When you write out the material, keep every line exactly as it is.

** DATA FOR PROCESSING **
● ● ●

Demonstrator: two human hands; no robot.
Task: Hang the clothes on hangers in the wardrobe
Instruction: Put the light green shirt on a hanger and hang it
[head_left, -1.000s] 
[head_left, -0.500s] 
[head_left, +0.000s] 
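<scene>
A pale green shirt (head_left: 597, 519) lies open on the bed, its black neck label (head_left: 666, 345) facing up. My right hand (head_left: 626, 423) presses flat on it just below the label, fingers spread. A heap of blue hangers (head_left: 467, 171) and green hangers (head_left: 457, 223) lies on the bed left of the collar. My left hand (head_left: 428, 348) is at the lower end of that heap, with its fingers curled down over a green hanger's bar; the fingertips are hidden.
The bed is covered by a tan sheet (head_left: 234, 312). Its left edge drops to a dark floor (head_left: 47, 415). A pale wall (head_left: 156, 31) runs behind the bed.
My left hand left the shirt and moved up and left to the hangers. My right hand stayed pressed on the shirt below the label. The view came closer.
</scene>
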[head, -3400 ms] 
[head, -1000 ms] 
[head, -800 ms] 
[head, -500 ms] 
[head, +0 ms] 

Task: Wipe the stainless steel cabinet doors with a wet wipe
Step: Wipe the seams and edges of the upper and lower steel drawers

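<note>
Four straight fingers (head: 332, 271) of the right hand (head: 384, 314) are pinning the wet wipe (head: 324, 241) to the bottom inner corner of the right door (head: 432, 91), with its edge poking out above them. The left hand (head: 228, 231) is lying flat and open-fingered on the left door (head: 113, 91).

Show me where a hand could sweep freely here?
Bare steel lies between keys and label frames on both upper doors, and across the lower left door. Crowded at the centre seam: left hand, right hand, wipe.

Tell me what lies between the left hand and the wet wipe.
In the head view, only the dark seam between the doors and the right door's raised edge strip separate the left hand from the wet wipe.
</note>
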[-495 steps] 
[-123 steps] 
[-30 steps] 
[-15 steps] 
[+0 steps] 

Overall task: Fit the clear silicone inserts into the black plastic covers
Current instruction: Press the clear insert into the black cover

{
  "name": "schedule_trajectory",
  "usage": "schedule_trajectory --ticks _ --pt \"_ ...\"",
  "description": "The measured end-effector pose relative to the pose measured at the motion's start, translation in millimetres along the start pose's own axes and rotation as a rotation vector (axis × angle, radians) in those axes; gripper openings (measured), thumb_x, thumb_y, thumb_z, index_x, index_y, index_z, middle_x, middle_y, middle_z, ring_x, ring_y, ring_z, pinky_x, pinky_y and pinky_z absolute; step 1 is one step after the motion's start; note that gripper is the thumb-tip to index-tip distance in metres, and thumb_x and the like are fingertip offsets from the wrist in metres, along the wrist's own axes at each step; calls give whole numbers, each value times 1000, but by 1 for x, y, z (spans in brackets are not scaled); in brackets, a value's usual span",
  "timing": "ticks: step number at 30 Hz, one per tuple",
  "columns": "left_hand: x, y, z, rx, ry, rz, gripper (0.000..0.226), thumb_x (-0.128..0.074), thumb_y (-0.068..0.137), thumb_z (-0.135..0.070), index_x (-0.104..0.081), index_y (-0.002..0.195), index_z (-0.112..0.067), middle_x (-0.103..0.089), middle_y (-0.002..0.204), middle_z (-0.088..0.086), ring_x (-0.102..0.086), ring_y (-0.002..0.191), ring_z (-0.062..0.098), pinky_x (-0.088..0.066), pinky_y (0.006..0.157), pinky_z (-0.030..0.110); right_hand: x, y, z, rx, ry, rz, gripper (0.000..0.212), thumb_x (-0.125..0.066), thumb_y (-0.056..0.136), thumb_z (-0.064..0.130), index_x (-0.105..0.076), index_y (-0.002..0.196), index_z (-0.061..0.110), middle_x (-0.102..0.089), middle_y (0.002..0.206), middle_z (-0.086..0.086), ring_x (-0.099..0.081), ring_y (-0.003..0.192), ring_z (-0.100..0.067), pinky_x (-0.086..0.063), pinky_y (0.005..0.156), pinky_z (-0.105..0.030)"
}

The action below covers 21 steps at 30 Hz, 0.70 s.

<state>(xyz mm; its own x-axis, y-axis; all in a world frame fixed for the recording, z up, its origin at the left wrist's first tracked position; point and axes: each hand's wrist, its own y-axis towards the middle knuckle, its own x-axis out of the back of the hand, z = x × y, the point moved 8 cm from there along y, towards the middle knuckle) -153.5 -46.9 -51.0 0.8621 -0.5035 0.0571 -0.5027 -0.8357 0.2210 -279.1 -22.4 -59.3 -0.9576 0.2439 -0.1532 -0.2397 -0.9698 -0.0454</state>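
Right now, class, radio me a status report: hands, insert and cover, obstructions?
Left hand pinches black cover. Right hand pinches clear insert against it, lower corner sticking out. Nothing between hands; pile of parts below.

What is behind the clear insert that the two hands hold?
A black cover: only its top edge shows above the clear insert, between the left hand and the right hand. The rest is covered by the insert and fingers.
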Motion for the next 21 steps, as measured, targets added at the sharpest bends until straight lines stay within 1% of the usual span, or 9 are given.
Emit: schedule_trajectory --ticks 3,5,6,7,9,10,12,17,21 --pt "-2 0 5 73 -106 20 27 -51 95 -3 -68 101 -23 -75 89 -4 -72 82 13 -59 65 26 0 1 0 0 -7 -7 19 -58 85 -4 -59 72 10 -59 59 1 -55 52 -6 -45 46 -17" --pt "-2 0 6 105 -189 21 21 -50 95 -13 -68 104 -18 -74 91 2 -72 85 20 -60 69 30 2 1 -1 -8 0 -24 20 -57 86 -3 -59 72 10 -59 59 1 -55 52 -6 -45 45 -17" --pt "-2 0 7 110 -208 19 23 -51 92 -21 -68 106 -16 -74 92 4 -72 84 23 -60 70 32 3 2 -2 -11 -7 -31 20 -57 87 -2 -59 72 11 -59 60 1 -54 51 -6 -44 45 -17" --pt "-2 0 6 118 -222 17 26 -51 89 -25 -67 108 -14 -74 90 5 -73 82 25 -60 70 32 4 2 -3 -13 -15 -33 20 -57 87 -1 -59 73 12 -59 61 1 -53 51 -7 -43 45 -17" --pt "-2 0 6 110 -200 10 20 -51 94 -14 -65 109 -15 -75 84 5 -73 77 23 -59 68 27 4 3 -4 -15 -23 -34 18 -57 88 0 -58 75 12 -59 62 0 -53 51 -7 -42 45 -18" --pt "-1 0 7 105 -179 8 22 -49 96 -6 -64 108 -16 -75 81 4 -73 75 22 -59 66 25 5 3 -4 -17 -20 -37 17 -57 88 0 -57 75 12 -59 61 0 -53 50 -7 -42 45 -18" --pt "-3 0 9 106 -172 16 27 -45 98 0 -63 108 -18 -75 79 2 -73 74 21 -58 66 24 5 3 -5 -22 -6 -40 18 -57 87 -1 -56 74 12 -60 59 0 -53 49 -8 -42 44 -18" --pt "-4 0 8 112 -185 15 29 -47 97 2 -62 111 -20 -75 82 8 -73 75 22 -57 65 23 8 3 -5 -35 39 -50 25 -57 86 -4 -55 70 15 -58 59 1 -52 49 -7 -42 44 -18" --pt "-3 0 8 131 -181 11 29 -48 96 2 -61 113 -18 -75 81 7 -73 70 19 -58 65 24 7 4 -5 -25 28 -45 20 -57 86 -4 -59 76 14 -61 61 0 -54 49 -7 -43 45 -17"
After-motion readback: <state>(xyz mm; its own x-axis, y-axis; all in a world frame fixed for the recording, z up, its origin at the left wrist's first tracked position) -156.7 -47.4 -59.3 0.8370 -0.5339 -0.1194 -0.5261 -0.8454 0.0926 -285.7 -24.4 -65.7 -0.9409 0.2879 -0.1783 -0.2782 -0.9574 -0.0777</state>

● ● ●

** RESPONSE **
Demonstrator: two human hands; no robot.
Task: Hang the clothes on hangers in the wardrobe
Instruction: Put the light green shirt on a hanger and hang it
[head_left, -1.000s] 
[head_left, -0.500s] 
[head_left, +0.000s] 
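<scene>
A pale green shirt (head_left: 597, 519) lies open on the bed, its black neck label (head_left: 666, 345) facing up. My right hand (head_left: 626, 423) presses flat on it just below the label, fingers spread. A heap of blue hangers (head_left: 467, 171) and green hangers (head_left: 457, 223) lies on the bed left of the collar. My left hand (head_left: 428, 348) is at the lower end of that heap, with its fingers curled down over a green hanger's bar; the fingertips are hidden.
The bed is covered by a tan sheet (head_left: 234, 312). Its left edge drops to a dark floor (head_left: 47, 415). A pale wall (head_left: 156, 31) runs behind the bed.
My left hand left the shirt and moved up and left to the hangers. My right hand stayed pressed on the shirt below the label. The view came closer.
</scene>
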[head, -3400 ms] 
[head, -1000 ms] 
[head, -800 ms] 
[head, -500 ms] 
[head, +0 ms] 

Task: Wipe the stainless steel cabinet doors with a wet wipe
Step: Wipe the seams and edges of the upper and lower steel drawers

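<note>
Four straight fingers (head: 332, 271) of the right hand (head: 384, 314) are pinning the wet wipe (head: 324, 241) to the bottom inner corner of the right door (head: 432, 91), with its edge poking out above them. The left hand (head: 228, 231) is lying flat and open-fingered on the left door (head: 113, 91).

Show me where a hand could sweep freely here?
Bare steel lies between keys and label frames on both upper doors, and across the lower left door. Crowded at the centre seam: left hand, right hand, wipe.

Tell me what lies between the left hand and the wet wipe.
In the head view, only the dark seam between the doors and the right door's raised edge strip separate the left hand from the wet wipe.
</note>
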[-495 steps] 
[-123 steps] 
[-30 steps] 
[-15 steps] 
[+0 steps] 

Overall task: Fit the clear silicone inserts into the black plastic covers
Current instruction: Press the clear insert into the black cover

{
  "name": "schedule_trajectory",
  "usage": "schedule_trajectory --ticks _ --pt \"_ ...\"",
  "description": "The measured end-effector pose relative to the pose measured at the motion's start, translation in millimetres along the start pose's own axes and rotation as a rotation vector (axis × angle, radians) in those axes; gripper openings (measured), thumb_x, thumb_y, thumb_z, index_x, index_y, index_z, middle_x, middle_y, middle_z, ring_x, ring_y, ring_z, pinky_x, pinky_y and pinky_z absolute; step 1 is one step after the motion's start; note that gripper is the thumb-tip to index-tip distance in metres, and thumb_x and the like are fingertip offsets from the wrist in metres, along the wrist's own axes at each step; calls give whole numbers, each value times 1000, but by 1 for x, y, z (spans in brackets are not scaled); in brackets, a value's usual span",
  "timing": "ticks: step number at 30 Hz, one per tuple",
  "columns": "left_hand: x, y, z, rx, ry, rz, gripper (0.000..0.226), thumb_x (-0.128..0.074), thumb_y (-0.068..0.137), thumb_z (-0.135..0.070), index_x (-0.104..0.081), index_y (-0.002..0.195), index_z (-0.112..0.067), middle_x (-0.103..0.089), middle_y (-0.002..0.204), middle_z (-0.088..0.086), ring_x (-0.102..0.086), ring_y (-0.002..0.191), ring_z (-0.062..0.098), pinky_x (-0.088..0.066), pinky_y (0.006..0.157), pinky_z (-0.030..0.110); right_hand: x, y, z, rx, ry, rz, gripper (0.000..0.212), thumb_x (-0.125..0.066), thumb_y (-0.056..0.136), thumb_z (-0.064..0.130), index_x (-0.105..0.076), index_y (-0.002..0.196), index_z (-0.061..0.110), middle_x (-0.102..0.089), middle_y (0.002..0.206), middle_z (-0.086..0.086), ring_x (-0.099..0.081), ring_y (-0.003..0.192), ring_z (-0.100..0.067), pinky_x (-0.086..0.063), pinky_y (0.005..0.156), pinky_z (-0.105..0.030)"
}

The action below covers 21 steps at 30 Hz, 0.70 s.

<state>(xyz mm; its own x-axis, y-axis; all in a world frame fixed for the recording, z up, its origin at the left wrist's first tracked position; point and axes: each hand's wrist, its own y-axis towards the middle knuckle, its own x-axis out of the back of the hand, z = x × y, the point moved 8 cm from there along y, towards the middle knuckle) -153.5 -46.9 -51.0 0.8621 -0.5035 0.0571 -0.5027 -0.8357 0.2210 -279.1 -22.4 -59.3 -0.9576 0.2439 -0.1532 -0.2397 -0.9698 -0.0454</state>
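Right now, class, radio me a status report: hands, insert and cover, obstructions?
Left hand pinches black cover. Right hand pinches clear insert against it, lower corner sticking out. Nothing between hands; pile of parts below.

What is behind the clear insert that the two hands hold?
A black cover: only its top edge shows above the clear insert, between the left hand and the right hand. The rest is covered by the insert and fingers.
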Motion for the next 21 steps, as measured, targets added at the sharpest bends until straight lines stay within 1% of the usual span, or 9 are given.
Emit: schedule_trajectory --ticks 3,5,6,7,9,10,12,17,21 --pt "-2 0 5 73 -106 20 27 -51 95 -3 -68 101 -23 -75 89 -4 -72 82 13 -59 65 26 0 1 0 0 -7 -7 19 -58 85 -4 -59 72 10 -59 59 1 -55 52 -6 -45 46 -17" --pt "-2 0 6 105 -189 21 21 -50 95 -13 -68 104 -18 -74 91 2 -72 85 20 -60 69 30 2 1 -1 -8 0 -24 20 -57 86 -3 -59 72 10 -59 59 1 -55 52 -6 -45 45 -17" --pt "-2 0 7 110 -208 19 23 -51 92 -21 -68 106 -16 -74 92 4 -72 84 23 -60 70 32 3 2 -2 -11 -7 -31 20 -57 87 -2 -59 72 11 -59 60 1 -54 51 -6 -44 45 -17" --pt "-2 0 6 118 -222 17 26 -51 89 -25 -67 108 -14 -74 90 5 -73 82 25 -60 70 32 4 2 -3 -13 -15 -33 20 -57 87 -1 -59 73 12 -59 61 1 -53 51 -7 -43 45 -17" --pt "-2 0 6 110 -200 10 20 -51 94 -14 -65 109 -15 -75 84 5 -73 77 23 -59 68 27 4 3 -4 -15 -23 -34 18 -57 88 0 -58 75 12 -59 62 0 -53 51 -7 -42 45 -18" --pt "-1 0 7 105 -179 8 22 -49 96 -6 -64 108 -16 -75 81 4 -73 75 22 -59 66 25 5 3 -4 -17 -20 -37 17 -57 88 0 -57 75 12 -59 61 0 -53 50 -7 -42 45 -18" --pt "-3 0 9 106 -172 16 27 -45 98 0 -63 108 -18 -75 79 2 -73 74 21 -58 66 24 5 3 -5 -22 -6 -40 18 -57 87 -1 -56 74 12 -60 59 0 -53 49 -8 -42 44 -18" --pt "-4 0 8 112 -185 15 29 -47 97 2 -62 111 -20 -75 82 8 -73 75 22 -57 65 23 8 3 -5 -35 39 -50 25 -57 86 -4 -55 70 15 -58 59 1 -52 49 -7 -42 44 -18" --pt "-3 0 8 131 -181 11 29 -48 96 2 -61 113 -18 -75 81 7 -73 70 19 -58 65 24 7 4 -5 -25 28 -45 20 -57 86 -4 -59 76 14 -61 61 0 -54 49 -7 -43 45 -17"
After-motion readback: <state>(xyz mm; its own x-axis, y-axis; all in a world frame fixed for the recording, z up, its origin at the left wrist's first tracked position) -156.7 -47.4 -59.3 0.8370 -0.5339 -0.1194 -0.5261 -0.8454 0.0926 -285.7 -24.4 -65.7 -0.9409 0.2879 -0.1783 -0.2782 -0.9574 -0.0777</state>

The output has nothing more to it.